Inspecteur Roux held her cigarette away from her mouth, between the tip of her thumb and forefinger. It wasn’t a studied gesture or an elegant one; Khattak guessed it was second nature to the woman he’d already pegged as an adversary.
She blew smoke through teeth that were stained with nicotine.
“Tell me about Audrey Clare,” she said.
“What can you tell us about your investigation so far? When exactly was Audrey taken?”
“Taken?”
He’d used the word deliberately to sound her out.
“What makes you think she was taken?” Roux held up her hand, counting off on her fingers. “She was the last person seen in the tent. Two people were killed here—she was in contact with both. They were killed with her gun, and the next thing you know, our Canadian friend disappears from the scene. So I ask you again, police officer to police officer. What makes you think she was taken?”
Rachel made an awkward sound of interruption. “I suppose my first response would be this. Two gunshots would resound through this camp—the way everything’s packed together so tightly, the sheer number of people. If Audrey Clare had shot two people in this tent, wouldn’t someone have seen her flee the scene?”
Roux stared at Khattak. “You let your subordinate speak for you?”
Khattak stifled a grin. He could almost see Rachel’s raised hackles.
“Sergeant Getty is my partner. And I think she’s asked you some excellent questions. I can rephrase them, if you like, but it will come to the same thing in the end.”
He caught Rachel’s startled expression from the corner of his eye. She hadn’t expected him to take this tack: direct and confrontational. And if Rachel thought he was being discourteous, he probably should recalibrate. He was still on edge from his disastrous conversation with Sehr—with the helpless sense of not knowing how to regroup.
The crushing reality of the refugee crisis should have wiped his personal affairs from his mind; he was disturbed it hadn’t.

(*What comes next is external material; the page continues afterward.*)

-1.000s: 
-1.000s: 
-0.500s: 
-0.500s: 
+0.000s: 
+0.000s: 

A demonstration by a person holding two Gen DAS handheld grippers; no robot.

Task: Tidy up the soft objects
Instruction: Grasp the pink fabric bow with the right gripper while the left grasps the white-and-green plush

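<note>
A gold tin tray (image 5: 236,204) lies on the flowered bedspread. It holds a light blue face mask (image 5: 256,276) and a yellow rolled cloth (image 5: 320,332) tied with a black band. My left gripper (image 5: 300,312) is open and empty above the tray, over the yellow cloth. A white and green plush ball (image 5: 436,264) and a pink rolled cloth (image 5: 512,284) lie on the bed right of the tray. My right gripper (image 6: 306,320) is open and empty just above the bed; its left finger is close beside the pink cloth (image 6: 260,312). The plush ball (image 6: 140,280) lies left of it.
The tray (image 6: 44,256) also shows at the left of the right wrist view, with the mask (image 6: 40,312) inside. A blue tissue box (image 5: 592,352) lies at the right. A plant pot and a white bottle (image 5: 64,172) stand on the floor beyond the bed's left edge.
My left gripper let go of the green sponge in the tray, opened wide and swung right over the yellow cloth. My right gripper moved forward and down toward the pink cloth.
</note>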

Amélie Roux rested her palms on her knees, her cigarette precariously held. The cool insouciance of her pose reminded him of Marlene Dietrich. He could see she didn’t give a dam
n what they were doing here; she certainly didn’t intend to share her findings.
“Where are you from, Inspector?”
“Canada.”
She dismissed this by flicking the ash off the tip of her cigarette. “You look like those boys on Afghan Hill.”
Khattak made no reply. She must have seen his distaste, because she let the subject drop. If it had been a genuine inquiry into his background, he would have given her a forthright answer. It wasn’t, and they both knew it.
She took a deep drag of her cigarette, stubbed it out, and now she leaned forward so that her face was close to Rachel’s.
“The gunshots were heard just after midnight. It was dark, no one saw Audrey Clare leave the scene. No one saw anyone, for that matter, so that in itself is not exculpatory.”
“What about those streetlights at the perimeter? They look like they light up the camp fairly well.” Rachel had noticed them on the ride in.
“Not this far up the road. It’s nearly pitch-black at night here. These tents don’t have an independent electricity source, people muddle through as best as they can.”
Rachel pointed to the generator at the back of the tent. “This one does.”
“So the light goes inside, eh? Not outside.”
Khattak could see this was plausible. And it was a little more cooperation than he’d expected. He decided to be more forthcoming.
“The Canadian prime minister enjoys a close relationship with your president. It’s in the interest of both our countries to resolve these murders quickly. I’m happy to tell you what we’ve learned on our end, just as I want to assure you of the personal interest the prime minister has taken in the welfare of Audrey Clare.” He tried a smile—its only effect was a narrowing of Roux’s eyes.
But she must have seen the wisdom of his remarks, because she offered more.
“We are not at this point treating Mademoiselle Clare as a suspect. We have issued a Blue Notice.”